§ GOAL OF THE EXERCISE
Check each line of the material below for "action". Report how many have it, with no other words.

§ RAW DATA
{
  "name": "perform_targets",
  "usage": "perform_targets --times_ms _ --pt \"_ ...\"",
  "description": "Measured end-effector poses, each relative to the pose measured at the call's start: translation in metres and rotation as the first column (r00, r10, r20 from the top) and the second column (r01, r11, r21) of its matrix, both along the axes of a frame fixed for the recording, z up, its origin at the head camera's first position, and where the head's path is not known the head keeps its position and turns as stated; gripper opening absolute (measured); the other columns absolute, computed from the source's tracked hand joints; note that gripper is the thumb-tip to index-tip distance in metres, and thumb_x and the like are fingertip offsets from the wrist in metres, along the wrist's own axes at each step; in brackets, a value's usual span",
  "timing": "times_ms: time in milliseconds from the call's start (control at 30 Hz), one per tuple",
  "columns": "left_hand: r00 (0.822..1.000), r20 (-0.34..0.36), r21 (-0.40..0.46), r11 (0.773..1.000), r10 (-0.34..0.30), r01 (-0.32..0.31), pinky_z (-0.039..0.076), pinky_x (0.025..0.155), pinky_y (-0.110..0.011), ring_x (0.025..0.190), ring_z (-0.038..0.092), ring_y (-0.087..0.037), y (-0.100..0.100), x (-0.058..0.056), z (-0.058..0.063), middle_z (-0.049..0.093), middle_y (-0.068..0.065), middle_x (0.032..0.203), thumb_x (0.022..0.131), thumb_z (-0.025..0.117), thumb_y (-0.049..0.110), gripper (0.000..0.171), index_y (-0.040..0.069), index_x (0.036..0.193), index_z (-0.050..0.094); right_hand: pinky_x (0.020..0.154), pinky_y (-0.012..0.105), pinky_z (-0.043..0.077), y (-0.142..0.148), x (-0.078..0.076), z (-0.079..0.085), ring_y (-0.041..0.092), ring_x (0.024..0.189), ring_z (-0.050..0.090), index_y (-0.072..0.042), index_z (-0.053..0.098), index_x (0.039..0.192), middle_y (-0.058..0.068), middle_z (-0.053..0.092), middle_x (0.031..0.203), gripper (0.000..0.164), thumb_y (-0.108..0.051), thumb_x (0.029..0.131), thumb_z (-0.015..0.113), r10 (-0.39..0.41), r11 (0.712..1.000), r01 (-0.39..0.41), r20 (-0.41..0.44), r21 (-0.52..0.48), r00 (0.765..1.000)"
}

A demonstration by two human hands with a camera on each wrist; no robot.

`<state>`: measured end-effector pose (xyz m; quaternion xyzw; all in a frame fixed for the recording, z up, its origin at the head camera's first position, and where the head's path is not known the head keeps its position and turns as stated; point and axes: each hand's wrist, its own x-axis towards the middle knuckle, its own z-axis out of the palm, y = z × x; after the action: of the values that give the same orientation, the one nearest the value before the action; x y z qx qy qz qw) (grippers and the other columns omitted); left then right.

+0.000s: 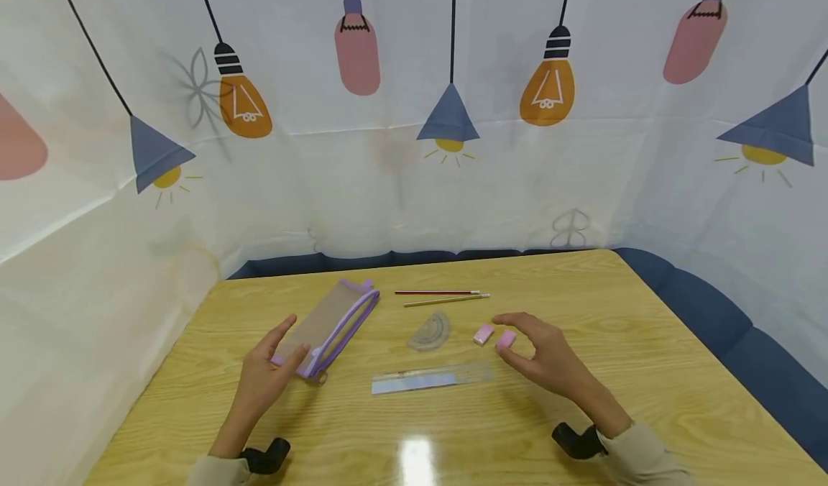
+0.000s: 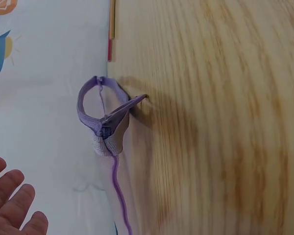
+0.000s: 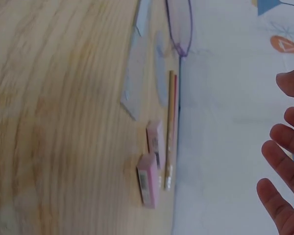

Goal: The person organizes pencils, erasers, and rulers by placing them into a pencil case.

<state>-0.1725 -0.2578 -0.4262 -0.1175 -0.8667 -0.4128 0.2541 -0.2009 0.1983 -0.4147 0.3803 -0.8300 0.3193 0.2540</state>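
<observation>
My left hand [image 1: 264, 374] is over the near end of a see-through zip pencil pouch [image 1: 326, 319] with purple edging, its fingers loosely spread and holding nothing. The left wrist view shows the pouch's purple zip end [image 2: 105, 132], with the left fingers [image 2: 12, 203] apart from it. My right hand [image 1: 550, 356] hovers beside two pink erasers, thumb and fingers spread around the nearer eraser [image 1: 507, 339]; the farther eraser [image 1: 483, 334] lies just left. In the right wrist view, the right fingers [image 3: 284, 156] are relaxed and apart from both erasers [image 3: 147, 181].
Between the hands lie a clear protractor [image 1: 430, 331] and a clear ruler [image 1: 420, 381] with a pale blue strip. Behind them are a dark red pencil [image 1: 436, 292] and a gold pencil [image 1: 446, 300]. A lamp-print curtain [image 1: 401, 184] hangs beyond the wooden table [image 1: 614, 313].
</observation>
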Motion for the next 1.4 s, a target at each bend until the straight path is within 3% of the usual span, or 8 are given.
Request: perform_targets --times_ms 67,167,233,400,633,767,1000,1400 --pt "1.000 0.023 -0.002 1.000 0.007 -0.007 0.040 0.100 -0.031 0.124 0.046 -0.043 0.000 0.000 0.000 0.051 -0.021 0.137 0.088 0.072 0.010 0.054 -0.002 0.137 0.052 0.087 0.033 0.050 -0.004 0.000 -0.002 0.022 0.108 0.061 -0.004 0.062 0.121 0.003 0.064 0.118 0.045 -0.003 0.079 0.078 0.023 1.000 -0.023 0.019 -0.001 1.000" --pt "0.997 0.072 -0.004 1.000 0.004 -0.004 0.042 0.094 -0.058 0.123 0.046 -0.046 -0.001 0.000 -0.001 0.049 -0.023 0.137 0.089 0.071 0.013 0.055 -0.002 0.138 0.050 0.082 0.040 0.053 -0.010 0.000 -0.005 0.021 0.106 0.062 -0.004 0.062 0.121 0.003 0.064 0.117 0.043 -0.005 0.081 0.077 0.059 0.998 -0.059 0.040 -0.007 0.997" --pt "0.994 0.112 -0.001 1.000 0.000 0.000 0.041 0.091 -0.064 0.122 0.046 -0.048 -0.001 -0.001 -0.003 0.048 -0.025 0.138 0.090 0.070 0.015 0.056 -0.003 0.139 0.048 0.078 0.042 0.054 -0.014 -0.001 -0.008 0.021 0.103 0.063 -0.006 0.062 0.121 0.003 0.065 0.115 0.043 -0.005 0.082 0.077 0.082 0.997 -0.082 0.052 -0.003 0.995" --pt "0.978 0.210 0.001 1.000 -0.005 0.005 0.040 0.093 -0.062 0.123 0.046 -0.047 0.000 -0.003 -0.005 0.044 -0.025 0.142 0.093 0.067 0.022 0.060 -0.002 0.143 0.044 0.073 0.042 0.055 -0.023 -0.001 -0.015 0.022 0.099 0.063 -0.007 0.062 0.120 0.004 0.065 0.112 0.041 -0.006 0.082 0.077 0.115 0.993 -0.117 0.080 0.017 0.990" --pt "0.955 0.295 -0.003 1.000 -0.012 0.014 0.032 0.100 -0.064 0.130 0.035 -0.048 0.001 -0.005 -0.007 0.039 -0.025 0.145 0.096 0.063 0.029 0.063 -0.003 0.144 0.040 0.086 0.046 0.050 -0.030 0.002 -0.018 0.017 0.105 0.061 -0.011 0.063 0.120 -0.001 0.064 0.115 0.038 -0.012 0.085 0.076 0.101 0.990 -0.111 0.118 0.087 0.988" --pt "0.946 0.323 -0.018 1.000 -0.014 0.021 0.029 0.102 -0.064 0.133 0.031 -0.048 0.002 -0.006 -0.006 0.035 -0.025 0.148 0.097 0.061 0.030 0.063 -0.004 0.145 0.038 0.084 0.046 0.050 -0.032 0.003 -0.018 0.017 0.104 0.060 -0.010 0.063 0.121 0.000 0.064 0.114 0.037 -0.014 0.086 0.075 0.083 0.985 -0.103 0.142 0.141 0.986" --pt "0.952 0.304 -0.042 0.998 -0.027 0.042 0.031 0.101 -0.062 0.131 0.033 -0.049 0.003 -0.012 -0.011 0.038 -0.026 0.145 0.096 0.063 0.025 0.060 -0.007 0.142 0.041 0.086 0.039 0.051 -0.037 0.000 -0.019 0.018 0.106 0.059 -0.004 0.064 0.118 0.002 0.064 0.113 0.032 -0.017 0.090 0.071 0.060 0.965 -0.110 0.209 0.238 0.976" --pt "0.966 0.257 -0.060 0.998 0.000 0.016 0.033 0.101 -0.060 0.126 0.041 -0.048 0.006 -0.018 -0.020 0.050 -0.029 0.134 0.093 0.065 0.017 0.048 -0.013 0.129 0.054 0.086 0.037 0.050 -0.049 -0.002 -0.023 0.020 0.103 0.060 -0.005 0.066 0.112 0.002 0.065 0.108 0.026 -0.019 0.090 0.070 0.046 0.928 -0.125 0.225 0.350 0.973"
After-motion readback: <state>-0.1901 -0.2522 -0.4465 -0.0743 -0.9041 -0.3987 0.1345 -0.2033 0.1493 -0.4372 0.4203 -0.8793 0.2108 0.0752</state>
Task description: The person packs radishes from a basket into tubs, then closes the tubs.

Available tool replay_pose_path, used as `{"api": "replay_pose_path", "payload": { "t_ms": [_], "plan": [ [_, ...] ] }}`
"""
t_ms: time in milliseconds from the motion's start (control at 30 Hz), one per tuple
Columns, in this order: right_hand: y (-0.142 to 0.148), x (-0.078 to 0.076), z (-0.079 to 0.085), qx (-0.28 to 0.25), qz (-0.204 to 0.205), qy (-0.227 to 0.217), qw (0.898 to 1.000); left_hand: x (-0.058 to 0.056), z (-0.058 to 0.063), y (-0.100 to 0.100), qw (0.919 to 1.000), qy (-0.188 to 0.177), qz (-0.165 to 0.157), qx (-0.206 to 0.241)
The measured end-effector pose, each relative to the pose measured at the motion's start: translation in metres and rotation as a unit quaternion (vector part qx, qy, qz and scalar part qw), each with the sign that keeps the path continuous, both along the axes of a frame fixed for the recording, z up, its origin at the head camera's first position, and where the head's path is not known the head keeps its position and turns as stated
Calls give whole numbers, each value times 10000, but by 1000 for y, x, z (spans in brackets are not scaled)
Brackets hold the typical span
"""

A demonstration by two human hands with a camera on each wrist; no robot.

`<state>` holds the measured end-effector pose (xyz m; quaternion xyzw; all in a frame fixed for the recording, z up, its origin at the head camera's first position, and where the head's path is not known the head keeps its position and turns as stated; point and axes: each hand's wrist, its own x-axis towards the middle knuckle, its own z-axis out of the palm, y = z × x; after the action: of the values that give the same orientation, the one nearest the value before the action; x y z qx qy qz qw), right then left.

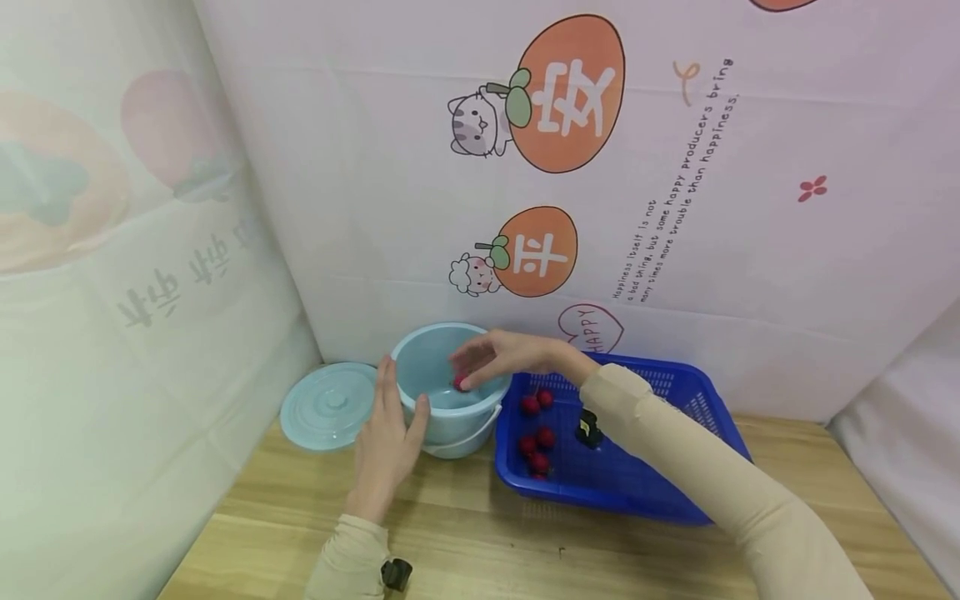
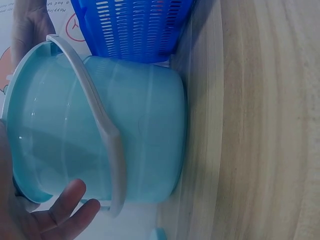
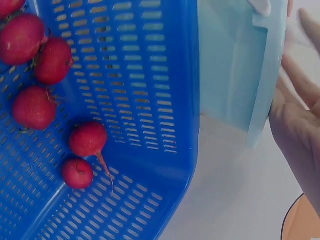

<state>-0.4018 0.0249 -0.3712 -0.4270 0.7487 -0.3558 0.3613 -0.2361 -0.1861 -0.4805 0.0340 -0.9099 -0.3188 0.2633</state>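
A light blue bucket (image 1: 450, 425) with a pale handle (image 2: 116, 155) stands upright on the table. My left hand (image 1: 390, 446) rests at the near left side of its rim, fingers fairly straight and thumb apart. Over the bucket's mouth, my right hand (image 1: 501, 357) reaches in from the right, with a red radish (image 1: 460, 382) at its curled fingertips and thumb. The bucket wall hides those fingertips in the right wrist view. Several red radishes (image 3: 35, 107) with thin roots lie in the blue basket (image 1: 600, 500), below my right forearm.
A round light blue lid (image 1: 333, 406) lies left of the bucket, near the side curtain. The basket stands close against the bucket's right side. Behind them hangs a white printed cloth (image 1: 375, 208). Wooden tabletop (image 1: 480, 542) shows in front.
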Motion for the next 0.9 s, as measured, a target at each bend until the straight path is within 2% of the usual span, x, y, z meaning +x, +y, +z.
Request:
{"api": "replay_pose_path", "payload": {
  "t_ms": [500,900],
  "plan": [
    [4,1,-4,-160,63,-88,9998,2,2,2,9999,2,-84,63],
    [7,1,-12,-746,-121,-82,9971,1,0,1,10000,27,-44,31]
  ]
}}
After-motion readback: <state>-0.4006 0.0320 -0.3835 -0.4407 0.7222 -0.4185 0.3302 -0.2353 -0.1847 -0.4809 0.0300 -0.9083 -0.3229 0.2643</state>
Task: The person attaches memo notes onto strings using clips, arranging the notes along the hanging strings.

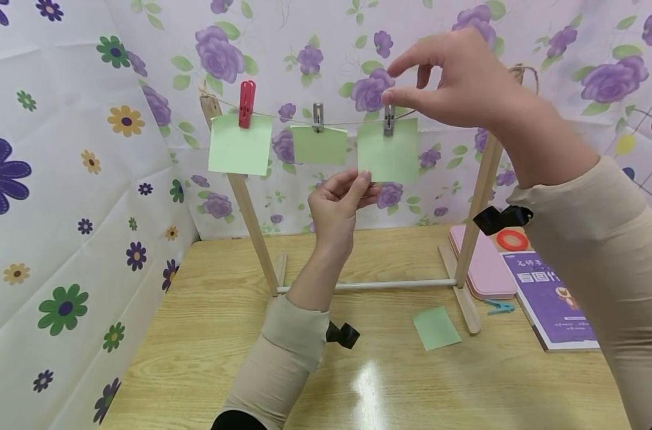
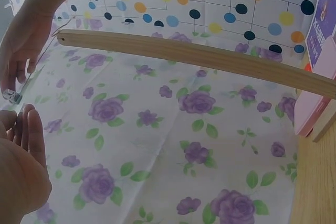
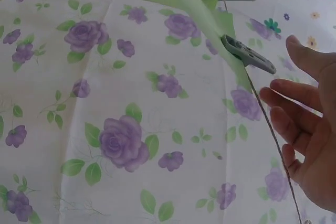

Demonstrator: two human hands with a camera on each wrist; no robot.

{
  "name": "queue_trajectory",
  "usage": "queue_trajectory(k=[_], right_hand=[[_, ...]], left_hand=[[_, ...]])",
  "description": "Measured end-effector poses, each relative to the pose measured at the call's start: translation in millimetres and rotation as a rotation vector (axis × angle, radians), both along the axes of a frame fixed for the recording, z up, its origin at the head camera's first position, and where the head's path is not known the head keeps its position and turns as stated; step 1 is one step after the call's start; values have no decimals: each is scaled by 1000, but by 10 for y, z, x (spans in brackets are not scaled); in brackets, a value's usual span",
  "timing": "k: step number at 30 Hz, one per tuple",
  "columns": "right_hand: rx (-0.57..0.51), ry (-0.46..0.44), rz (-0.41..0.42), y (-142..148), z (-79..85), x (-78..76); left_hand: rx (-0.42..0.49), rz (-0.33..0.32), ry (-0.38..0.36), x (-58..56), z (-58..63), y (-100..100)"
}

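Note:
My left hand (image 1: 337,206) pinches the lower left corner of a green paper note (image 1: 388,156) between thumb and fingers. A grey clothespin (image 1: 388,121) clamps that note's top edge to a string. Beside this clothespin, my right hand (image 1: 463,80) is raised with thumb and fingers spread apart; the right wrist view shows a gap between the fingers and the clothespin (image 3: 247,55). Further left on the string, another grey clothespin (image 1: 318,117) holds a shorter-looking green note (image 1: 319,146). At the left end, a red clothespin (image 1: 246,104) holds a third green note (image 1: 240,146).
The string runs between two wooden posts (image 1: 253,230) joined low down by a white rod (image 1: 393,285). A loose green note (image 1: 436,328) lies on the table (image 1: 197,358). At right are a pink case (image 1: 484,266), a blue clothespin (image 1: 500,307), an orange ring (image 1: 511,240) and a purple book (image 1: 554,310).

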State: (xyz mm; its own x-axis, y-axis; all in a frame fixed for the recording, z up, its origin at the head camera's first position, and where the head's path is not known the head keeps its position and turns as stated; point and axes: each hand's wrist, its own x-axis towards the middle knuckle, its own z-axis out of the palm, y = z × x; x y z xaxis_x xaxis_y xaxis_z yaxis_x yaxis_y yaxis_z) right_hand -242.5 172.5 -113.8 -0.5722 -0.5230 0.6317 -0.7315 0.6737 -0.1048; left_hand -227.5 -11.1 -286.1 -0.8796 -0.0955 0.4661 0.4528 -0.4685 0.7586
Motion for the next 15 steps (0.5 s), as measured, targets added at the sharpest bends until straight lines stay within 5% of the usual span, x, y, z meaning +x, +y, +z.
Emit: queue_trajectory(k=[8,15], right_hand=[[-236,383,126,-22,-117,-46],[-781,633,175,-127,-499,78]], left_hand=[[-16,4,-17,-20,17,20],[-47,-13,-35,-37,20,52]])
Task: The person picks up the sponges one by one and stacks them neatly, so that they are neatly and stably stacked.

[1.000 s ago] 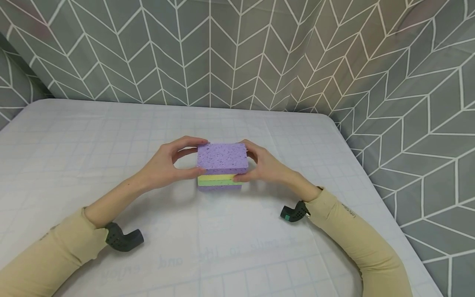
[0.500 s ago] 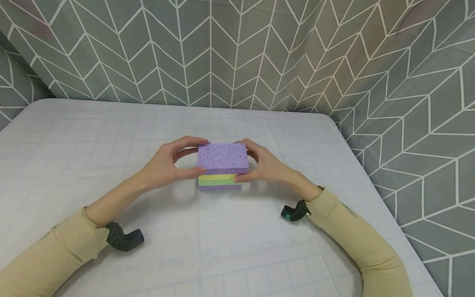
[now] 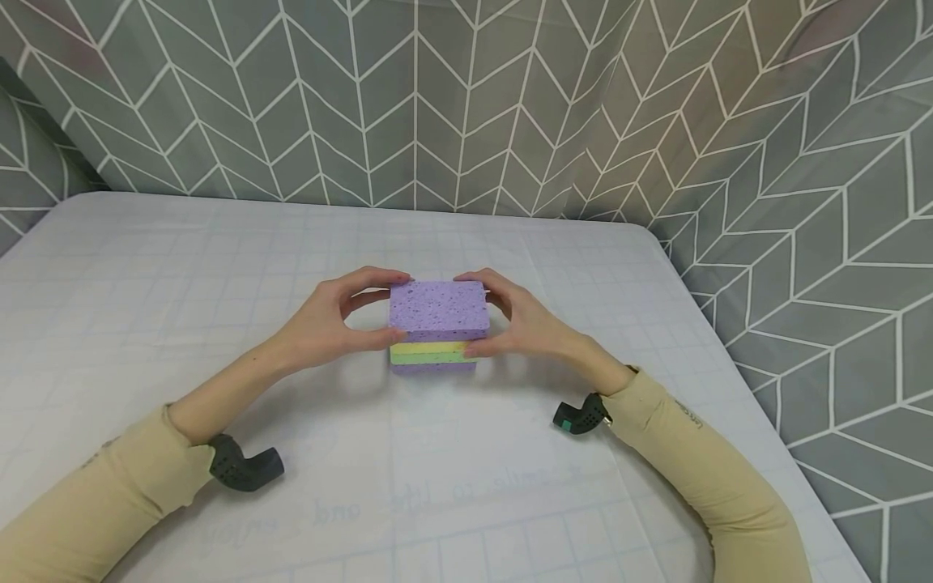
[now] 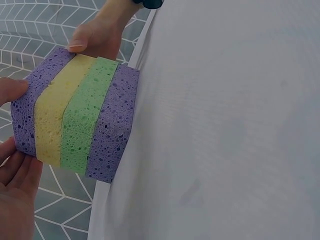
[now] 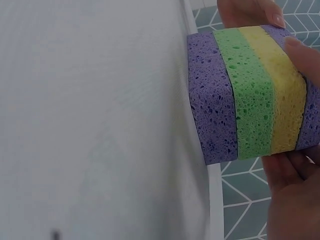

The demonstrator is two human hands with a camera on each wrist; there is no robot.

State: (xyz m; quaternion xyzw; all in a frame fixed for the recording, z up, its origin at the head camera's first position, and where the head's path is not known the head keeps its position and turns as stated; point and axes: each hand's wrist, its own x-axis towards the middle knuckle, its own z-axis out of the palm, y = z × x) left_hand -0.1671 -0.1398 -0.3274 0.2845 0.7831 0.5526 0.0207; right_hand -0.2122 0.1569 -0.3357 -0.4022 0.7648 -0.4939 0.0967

§ RESPONSE BELOW
2